Looking across the country, year-over-year price growth is creeping up above 20% in B.C., though it is lower in Vancouver (13.9%), on par with the provincial number in Victoria, and higher in other parts of the province (see table below).

Year-over-year price gains are in the mid-to-high single digits in Alberta and Saskatchewan, while gains are into the low double digits in Manitoba.

Ontario saw year-over-year price growth pushing 25% in September; however–as with B.C.–big, medium and smaller city trends, gains are notably lower in the GTA (19.0%) and Ottawa (16.4%), around the provincial average in Oakville-Milton (26.9%), Hamilton-Burlington (26.5%) and Guelph (26.4%), and considerably higher in many of the smaller markets around the province.

Greater Montreal’s year-over-year price growth remains at a little over 20%, while Quebec City is now at 12.7%. Price growth is running a little above 30% in New Brunswick (higher in Greater Moncton, a little lower in Fredericton and Saint John), while Newfoundland and Labrador is now at 12% year-over-year (a bit lower in St. John’s).

Bottom Line

Canada continues to contend with one of the developed world’s most severe housing shortages. As our borders open to a resurgence of immigration, excess demand for housing will mount. The impediments to a rapid rise in housing supply, both for rent and purchase, are primarily in the planning and approvals process at the municipal level. Liberal Party election promises do not address these issues.

It is noteworthy that while Canada suffers one of the most acute housing shortages, housing affordability is getting worse in many OECD countries (see chart below).

Adding to the affordability problem, interest rates have bottomed as an inflation-induced selloff in bonds mount despite the assertion of most central banks that inflation is temporary. Very recently, Governor Tiff Macklem admitted that inflation is likely to remain a problem until the end of the year.

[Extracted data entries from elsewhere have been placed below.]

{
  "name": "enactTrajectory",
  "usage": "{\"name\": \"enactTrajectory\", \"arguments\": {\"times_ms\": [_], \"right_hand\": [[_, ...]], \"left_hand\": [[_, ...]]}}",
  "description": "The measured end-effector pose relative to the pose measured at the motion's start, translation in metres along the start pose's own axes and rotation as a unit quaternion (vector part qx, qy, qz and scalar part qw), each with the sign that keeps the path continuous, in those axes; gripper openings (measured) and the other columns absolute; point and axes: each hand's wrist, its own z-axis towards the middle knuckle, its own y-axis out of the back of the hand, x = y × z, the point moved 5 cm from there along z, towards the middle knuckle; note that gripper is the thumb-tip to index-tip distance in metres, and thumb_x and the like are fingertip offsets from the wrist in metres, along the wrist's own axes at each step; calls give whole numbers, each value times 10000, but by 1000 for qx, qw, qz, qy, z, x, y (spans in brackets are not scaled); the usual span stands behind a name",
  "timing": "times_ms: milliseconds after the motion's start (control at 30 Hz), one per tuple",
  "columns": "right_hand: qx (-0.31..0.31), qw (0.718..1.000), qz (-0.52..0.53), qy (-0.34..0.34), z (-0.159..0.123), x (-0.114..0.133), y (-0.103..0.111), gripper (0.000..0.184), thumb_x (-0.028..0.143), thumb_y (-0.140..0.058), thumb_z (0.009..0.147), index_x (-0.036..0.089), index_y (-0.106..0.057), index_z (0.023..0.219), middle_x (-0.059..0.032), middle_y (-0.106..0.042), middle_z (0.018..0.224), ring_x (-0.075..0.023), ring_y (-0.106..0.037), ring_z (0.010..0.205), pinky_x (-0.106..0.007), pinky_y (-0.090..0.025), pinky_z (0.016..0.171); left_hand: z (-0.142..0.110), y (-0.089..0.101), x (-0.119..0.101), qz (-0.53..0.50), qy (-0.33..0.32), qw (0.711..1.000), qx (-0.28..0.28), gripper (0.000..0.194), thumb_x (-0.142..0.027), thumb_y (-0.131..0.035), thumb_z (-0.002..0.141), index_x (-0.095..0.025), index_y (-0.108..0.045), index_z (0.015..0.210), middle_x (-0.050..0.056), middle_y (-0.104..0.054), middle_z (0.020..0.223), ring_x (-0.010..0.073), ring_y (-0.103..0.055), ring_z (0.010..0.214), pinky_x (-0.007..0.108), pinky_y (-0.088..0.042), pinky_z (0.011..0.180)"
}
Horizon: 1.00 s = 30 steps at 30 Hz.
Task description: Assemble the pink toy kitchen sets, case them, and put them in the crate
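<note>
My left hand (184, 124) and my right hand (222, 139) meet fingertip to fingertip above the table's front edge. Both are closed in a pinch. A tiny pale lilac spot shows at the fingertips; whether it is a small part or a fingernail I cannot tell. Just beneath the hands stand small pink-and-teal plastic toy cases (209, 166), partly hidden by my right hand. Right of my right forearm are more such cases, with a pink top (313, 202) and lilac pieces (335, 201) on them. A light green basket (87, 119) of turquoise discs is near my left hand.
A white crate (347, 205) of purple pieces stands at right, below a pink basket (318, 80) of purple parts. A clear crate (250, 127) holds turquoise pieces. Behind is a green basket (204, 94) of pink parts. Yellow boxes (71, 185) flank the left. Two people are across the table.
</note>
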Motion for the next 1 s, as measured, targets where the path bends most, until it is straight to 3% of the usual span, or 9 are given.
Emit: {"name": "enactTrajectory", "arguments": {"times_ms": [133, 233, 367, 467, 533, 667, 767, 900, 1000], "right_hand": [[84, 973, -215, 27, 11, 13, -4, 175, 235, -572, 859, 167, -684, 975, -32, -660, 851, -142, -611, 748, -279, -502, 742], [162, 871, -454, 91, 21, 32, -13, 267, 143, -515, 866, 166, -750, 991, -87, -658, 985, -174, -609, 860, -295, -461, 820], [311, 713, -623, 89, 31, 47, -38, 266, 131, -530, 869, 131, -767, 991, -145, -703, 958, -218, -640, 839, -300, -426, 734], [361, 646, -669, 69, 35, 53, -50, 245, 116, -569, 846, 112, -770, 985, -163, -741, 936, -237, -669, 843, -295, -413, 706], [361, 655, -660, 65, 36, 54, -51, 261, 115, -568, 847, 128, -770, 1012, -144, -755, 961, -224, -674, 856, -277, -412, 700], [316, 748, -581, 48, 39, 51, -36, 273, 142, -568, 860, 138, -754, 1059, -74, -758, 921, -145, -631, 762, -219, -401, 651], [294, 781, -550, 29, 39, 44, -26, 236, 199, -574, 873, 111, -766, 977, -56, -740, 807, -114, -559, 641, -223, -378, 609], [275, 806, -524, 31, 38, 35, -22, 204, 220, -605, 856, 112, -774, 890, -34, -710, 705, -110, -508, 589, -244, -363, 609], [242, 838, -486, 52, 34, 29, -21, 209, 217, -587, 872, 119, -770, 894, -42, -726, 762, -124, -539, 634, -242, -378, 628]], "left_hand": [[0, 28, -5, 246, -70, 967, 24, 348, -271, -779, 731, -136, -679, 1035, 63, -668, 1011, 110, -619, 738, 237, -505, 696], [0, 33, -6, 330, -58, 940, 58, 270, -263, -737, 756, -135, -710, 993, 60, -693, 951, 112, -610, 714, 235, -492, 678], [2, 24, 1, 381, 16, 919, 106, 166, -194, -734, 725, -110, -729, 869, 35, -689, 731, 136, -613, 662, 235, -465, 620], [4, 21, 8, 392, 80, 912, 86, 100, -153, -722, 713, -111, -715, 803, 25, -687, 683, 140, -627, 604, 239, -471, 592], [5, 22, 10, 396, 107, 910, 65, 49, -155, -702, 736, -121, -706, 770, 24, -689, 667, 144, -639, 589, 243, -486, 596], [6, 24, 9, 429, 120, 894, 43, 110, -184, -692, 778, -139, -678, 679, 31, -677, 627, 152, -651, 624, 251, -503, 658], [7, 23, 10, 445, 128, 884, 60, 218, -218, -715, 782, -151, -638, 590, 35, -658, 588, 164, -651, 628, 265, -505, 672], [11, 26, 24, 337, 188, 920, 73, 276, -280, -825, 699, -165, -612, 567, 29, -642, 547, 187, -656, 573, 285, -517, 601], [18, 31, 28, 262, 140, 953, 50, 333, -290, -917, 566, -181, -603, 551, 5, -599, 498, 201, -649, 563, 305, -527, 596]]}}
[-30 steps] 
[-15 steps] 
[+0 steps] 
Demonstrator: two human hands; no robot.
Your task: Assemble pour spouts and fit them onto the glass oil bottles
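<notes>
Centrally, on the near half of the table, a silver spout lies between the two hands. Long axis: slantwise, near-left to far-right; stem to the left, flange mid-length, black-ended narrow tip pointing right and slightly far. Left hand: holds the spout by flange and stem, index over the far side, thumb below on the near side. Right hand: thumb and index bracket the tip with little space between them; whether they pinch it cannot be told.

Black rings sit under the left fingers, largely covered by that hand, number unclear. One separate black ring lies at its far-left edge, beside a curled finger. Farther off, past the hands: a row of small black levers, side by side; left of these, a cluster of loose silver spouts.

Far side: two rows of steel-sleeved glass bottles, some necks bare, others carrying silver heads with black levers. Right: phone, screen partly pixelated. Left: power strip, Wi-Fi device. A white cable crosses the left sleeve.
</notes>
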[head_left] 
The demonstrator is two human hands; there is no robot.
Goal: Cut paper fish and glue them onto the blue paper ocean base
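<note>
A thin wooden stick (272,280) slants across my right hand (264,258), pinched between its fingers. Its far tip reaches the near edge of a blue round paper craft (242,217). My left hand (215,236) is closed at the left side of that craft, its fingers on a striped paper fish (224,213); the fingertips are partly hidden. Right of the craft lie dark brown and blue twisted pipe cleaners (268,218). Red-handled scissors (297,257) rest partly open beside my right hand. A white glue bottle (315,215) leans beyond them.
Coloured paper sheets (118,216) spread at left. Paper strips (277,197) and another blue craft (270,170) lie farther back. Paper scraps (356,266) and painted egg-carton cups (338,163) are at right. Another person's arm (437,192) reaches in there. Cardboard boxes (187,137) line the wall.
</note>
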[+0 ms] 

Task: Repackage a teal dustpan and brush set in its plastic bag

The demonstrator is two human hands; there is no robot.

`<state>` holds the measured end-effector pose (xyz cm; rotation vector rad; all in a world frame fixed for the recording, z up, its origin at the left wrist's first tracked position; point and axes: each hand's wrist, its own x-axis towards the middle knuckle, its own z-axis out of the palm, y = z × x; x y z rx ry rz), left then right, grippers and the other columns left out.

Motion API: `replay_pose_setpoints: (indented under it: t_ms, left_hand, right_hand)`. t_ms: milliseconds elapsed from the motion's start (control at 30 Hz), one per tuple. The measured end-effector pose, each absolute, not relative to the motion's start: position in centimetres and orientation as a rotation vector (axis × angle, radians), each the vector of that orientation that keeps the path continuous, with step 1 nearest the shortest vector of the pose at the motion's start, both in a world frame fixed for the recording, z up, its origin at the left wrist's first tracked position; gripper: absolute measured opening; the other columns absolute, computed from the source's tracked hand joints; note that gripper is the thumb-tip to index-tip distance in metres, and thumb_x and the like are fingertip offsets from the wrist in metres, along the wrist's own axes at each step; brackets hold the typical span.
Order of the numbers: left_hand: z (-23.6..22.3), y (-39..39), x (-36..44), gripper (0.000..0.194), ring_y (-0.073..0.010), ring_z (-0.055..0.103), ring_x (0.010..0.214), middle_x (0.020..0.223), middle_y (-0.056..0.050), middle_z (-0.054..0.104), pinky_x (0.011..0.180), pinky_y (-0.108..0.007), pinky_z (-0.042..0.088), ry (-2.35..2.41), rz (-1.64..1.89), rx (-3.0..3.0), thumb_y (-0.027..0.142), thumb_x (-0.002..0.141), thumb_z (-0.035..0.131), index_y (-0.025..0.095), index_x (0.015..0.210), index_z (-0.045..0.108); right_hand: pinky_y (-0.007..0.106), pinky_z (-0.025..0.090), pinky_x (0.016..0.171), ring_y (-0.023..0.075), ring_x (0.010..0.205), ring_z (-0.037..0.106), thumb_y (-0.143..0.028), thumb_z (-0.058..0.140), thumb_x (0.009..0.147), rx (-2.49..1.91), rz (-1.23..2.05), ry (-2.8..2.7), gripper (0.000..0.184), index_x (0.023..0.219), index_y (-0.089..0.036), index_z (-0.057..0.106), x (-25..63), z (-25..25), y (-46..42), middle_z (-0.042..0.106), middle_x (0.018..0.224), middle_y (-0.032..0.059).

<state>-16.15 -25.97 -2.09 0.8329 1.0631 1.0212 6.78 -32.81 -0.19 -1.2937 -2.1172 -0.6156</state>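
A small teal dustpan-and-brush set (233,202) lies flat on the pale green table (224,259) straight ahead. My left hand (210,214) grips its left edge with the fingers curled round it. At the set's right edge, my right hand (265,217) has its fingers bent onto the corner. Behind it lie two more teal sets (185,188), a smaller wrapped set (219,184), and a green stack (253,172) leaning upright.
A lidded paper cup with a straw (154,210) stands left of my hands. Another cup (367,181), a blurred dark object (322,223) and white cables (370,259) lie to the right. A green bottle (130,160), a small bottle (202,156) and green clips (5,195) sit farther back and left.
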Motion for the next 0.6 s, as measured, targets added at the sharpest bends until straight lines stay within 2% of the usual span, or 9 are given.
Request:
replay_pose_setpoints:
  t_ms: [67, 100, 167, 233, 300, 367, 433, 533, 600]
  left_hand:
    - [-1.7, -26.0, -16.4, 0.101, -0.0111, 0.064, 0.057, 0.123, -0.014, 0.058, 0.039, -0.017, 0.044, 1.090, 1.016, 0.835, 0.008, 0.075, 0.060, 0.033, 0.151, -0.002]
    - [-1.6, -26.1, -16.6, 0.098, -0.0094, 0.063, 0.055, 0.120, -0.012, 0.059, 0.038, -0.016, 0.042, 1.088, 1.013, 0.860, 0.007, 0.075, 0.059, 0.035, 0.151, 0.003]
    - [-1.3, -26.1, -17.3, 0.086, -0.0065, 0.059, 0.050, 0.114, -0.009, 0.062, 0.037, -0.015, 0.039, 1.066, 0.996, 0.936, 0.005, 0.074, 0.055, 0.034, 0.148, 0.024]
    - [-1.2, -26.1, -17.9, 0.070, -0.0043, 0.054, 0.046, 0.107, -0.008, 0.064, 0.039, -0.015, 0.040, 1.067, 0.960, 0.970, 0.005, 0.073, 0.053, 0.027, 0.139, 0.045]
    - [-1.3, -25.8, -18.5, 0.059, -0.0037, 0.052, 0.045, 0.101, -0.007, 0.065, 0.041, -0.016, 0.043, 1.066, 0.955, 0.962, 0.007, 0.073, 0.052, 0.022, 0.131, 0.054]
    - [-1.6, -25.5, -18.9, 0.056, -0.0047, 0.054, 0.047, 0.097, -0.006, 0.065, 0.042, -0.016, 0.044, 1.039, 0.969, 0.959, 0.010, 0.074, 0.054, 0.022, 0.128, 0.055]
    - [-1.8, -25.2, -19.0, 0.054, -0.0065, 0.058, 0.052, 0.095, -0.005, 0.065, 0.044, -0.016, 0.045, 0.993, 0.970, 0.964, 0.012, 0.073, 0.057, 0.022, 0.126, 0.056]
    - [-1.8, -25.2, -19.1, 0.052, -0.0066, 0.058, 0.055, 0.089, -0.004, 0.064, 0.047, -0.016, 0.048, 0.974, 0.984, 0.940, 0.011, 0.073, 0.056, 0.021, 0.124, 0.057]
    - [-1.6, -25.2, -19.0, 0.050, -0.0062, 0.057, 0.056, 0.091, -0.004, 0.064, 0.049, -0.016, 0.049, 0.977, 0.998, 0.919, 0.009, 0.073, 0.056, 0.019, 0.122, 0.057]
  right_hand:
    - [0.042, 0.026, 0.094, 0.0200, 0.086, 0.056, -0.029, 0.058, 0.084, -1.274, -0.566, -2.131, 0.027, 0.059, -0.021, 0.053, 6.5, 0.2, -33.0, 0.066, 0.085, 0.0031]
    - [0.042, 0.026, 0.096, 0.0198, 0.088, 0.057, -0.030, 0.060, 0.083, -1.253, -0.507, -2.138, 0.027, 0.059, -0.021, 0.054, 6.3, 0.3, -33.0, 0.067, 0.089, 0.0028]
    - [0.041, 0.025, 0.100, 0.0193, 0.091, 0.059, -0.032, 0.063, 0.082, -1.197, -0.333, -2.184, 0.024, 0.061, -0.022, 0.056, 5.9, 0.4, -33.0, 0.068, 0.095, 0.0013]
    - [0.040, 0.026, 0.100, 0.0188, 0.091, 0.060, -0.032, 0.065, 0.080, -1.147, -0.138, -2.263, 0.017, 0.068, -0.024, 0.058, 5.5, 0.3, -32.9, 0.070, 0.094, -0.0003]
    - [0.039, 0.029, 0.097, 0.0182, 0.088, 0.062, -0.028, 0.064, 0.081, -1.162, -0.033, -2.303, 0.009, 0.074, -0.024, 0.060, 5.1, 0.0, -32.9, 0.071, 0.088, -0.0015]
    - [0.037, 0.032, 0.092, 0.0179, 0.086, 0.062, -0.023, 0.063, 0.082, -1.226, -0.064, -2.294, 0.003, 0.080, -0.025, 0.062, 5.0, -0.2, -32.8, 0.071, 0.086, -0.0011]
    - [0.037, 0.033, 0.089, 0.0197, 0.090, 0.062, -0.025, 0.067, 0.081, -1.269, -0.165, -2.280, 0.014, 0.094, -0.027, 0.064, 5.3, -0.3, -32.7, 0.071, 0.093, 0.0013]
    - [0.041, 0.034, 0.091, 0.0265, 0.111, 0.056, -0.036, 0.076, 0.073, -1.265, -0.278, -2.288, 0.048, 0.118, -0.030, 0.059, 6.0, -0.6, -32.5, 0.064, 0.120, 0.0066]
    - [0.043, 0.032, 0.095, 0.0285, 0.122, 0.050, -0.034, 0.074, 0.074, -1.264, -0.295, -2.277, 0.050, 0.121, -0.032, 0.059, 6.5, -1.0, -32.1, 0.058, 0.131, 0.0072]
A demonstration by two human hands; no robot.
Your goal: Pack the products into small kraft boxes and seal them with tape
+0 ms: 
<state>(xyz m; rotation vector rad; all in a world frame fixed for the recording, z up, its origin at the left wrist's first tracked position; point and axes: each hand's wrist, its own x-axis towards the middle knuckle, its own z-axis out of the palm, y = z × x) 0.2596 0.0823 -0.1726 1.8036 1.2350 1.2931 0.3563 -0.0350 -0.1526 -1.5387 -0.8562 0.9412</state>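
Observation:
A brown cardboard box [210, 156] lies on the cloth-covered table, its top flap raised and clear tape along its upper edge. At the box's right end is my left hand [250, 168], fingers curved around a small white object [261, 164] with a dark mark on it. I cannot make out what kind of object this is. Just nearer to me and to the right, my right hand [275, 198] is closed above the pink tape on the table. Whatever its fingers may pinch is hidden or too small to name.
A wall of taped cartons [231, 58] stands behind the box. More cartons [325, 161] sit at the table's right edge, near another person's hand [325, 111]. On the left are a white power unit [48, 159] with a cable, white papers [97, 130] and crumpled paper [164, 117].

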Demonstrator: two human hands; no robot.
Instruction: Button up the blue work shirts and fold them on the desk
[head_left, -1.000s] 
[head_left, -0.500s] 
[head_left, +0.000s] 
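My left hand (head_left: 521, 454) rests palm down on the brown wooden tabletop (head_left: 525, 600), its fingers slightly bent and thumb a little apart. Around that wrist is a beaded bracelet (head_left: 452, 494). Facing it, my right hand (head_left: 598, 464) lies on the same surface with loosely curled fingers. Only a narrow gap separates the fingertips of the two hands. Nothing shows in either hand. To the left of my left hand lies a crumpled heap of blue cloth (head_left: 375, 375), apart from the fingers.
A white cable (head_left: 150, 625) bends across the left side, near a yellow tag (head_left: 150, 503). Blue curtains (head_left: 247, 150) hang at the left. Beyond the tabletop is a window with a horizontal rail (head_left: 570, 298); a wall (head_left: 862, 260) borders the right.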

Some of the inflation is coming from disruptions on the supply side emanating from COVID-related disruptions, which may work themselves out in time. However, they’re still getting worse, and many suggest the timeline could be much longer than just this year. In addition, extreme weather events and climate change initiatives–both of which are more or less permanent–have also boosted inflation pressure. Consumer demand for goods and housing and business capital expenditures have surged in the face of labour shortages. Wage rates are beginning to rise. All of this has raised prices spilling into next year. Higher interest rates are likely sustainable even though the Bank of Canada and the Federal Reserve will likely hold overnight rates steady for the next year (see charts below).